COVID-19 vaccine effectiveness in adolescents aged 12–17 years and interim public health considerations for administration of a booster dose
Given the emerging evidence of waning immunity in adults following a two-dose schedule with authorised vaccines and following requests from some Member States, the purpose of this document is to review the evidence of COVID-19 vaccine effectiveness and duration of immunity following vaccination in adolescents aged 12-17 years, and to outline interim public health considerations for the potential use of a booster dose in this group.
- The vaccination of adolescents was introduced during the summer of 2021, approximately six months after COVID-19 vaccines were introduced in EU/EEA countries. All EU/EEA countries now recommend COVID-19 vaccination of adolescents aged 12-17 years old, and of these, ten also recommend a booster dose for those under 18 years of age.
- To date, at the EU level, the administration of booster doses is currently exclusively authorised for individuals 18 years of age and older. The EMA Committee for Medicinal Products of Human Use (CHMP) is currently evaluating data on the use of booster doses in adolescents.
- As of week 4 (30 January 2022), the median uptake of the primary course of COVID-19 vaccine among adolescents aged 15-17 years old was 70.9% (range: 17.9-92.6%) and among 10-14 year-olds it was 34.8% (range: 3-63.8%) with broad heterogeneity across EU/EEA countries. More than half of adolescents aged 10 to 17 in the EU/EEA have not yet completed a primary course.
- SARS-CoV-2 notification rates of symptomatic disease in 12-17 year-olds have increased steadily since July 2021, largely mirroring the increased reporting rate observed in all age groups during the Delta and Omicron variant-dominated waves. However, a decrease in notification rates has been recently observed. The crude risk of hospitalisation, ICU admission and death remain very low for 12-17 year-olds.
- The studies available among adolescents mainly report vaccine effectiveness of the primary vaccination course against the Delta VOC and show a very high level of protection against infection, symptomatic disease, and severe disease.
- There is limited evidence available of waning of immunity following vaccination among adolescents.
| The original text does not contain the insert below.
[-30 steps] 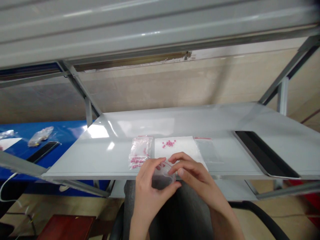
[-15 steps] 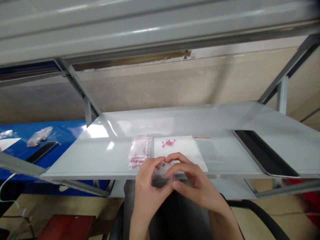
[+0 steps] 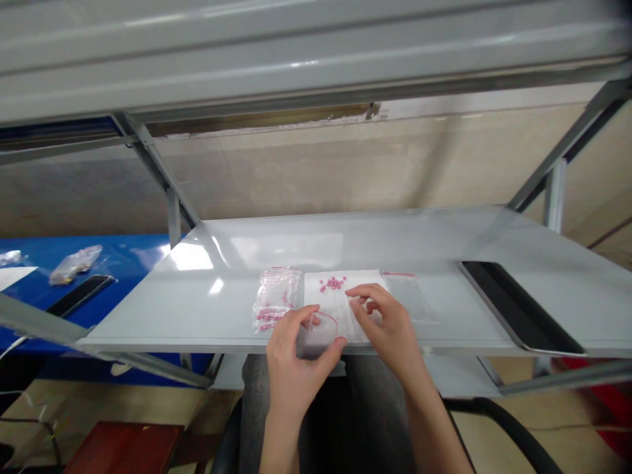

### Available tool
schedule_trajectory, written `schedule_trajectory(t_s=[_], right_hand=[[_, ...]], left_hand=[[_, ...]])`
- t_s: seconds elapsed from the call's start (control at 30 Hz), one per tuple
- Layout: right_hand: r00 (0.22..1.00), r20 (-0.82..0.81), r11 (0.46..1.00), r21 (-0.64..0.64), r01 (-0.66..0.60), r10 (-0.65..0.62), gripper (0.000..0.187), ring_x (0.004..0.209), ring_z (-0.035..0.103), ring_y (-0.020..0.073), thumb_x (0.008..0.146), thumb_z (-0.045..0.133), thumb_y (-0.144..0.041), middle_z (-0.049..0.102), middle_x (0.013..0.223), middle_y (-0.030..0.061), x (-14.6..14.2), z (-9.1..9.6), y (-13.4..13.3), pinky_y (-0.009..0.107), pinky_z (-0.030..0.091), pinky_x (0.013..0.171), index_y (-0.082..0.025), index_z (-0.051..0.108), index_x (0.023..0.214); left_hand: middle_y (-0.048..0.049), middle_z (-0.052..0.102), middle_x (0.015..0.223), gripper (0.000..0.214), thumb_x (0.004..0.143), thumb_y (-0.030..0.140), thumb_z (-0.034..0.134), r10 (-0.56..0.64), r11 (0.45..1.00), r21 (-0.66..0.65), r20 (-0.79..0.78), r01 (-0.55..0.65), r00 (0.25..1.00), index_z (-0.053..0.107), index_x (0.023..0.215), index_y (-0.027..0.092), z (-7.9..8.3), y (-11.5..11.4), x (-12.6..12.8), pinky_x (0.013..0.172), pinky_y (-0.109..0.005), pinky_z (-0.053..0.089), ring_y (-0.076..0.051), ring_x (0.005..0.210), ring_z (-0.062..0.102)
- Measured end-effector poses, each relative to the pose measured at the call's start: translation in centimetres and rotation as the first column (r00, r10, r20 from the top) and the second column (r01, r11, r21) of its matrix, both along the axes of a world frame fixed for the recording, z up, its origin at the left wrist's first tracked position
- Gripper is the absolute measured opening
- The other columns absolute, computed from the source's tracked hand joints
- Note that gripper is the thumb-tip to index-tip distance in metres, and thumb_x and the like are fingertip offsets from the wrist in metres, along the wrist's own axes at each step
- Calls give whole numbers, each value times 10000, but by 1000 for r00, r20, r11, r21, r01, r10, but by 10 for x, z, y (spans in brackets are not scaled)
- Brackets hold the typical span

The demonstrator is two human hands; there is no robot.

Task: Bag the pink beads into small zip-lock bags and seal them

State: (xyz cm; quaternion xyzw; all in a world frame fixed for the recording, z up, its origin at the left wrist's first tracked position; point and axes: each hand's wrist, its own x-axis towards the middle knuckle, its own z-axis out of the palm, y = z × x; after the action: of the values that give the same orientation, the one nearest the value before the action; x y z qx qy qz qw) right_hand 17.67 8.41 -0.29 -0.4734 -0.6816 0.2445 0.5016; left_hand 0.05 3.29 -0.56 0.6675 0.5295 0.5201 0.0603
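Currently: I'm looking down from the head camera at two bare hands working over a glossy pale-grey shelf [image 3: 345, 243].

Main item: small clear plastic zip bag with a red seal line [image 3: 318, 334], bowed into a rounded shape, held just above the shelf's front edge at the near corner of the paper.

Left hand [image 3: 296, 368]: closed lightly, grasping the bag between thumb and fingers.

Right hand [image 3: 388, 332]: off the bag, fingers curled over the paper just beside it. I can't tell if they're pinching anything.

Paper: white paper sheet [image 3: 365, 286] lying flat on the shelf, partly under the right hand, with a cluster of small round pink beads [image 3: 333, 283] near its far edge.

Neighbours: clear bag holding pink beads [image 3: 275, 299] just left of the sheet; flat clear bag with a red strip [image 3: 407, 296] just right of it.

Handling: my read is very light, thin, soft and slippery film, so it could easily collapse or fold. The beads look likely to roll.

Grip: I'd take the bag by the film on both sides of the red seal, using fingertips, not by squeezing the middle.

Further out: flat black tray [image 3: 518, 303] at the shelf's right end.
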Motion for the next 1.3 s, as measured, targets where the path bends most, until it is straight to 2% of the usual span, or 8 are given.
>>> schedule_trajectory(t_s=[0.1, 0.17, 0.37, 0.67, 1.0, 1.13, 1.23, 1.3], right_hand=[[959, 277, 989, 116, -90, 55, 192, 1046, 601, 259, 871, 638, -100, 675, 1062, 97, -7, 8, 24, 436, 487, 945, -203, 743, 995], [882, 451, 981, 65, -184, 135, 207, 1093, 582, 270, 842, 686, -67, 653, 1128, 106, -11, 18, 42, 469, 455, 1010, -207, 769, 969], [800, 554, 965, -24, -260, 229, 160, 1097, 564, 300, 803, 766, -67, 649, 1169, 127, -22, 35, 70, 493, 471, 983, -203, 809, 877], [804, 538, 960, -36, -277, 252, 193, 1084, 574, 265, 828, 694, -17, 653, 1156, 111, -33, 17, 68, 439, 474, 993, -185, 785, 799], [841, 493, 964, 14, -265, 224, 222, 1105, 571, 275, 830, 646, 15, 656, 1139, 113, -31, 8, 68, 471, 469, 986, -178, 753, 801], [870, 445, 964, 48, -262, 214, 218, 1096, 580, 265, 816, 662, 16, 659, 1110, 95, -33, 12, 65, 456, 474, 979, -190, 730, 808], [919, 320, 960, 82, -268, 229, 160, 1083, 605, 236, 840, 698, -47, 651, 1118, 80, -30, 22, 57, 418, 481, 978, -204, 719, 865], [935, 160, 937, 98, -335, 317, 120, 1069, 628, 213, 858, 719, -98, 649, 1129, 67, -24, 30, 51, 386, 488, 969, -215, 715, 888]], left_hand=[[-10, 690, 863, 347, 813, 306, 753, -11, 999, 43, 11, 10, 1000, 639, 1127, 211, -5, 2, 2, 751, -325, 540, -194, 780, 673], [-8, 672, 835, 332, 825, 343, 741, -16, 996, 85, 27, 14, 999, 643, 1112, 208, -9, 3, 5, 737, -326, 532, -195, 764, 662], [-3, 643, 764, 332, 855, 442, 702, -3, 972, 235, 85, -17, 996, 641, 1073, 199, -19, 10, 12, 688, -322, 517, -189, 697, 634], [-9, 654, 764, 329, 870, 449, 680, -5, 975, 221, 81, -13, 997, 643, 1077, 196, -19, 12, 14, 684, -321, 514, -187, 689, 631], [-8, 643, 771, 311, 862, 416, 696, -15, 979, 202, 97, -4, 995, 647, 1078, 197, -23, 12, 14, 683, -318, 499, -188, 706, 622], [-8, 648, 789, 297, 852, 387, 706, -19, 983, 184, 119, -3, 993, 652, 1081, 206, -24, 14, 15, 694, -318, 502, -189, 717, 629], [-6, 655, 794, 287, 852, 379, 706, -18, 984, 177, 119, -4, 993, 652, 1075, 206, -22, 14, 15, 685, -310, 504, -187, 716, 634], [-3, 655, 795, 282, 852, 377, 707, -9, 985, 169, 123, -13, 992, 651, 1072, 210, -20, 14, 15, 692, -309, 505, -184, 718, 636]])
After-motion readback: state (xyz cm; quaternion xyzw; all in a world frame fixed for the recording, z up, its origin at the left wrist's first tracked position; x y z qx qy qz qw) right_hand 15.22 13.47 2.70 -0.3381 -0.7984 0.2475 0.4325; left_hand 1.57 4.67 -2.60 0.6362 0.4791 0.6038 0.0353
The available data suggest a waning of vaccine effectiveness against symptomatic infection five to six months following completion of the primary vaccination course, however no evidence of waning immunity against severe disease is currently available.
- There are currently limited data available on benefits and risks of a booster dose administered to adolescents who completed their primary vaccination course against COVID-19. Preliminary findings suggest an increase of vaccine effectiveness against documented SARS-CoV-2 infection in adolescents who received a booster compared to adolescents who have recently completed the primary vaccination course. However, no data are yet available on the duration of protection from a booster dose and on the additional effectiveness against severe disease of a booster dose in adolescents.
- Mathematical modelling suggests that the impact of administering a booster dose against COVID-19 to adolescents aged 12-17 years is a small reduction (1-3%) of the effective reproduction number (R(t)) in the whole population, varying according to the level of uptake of booster doses among adolescents.
- When considering the possibility of administering a booster dose to adolescents who completed the primary course, data on the benefit-risk of a booster dose in this age group should be carefully reviewed as they become available. Additionally, consideration should be given to the epidemiological situation, the national priorities and objectives of the COVID-19 vaccination campaign, the status of the rollout of the COVID-19 vaccine and of additional doses in priority groups and in the general population, as well as vaccine equity and supply.
- At this stage, priority should still be given to completion of the primary series in the eligible population and to administering booster doses to priority groups, before considering giving booster doses to adolescents aged 12-17 years with no underlying conditions.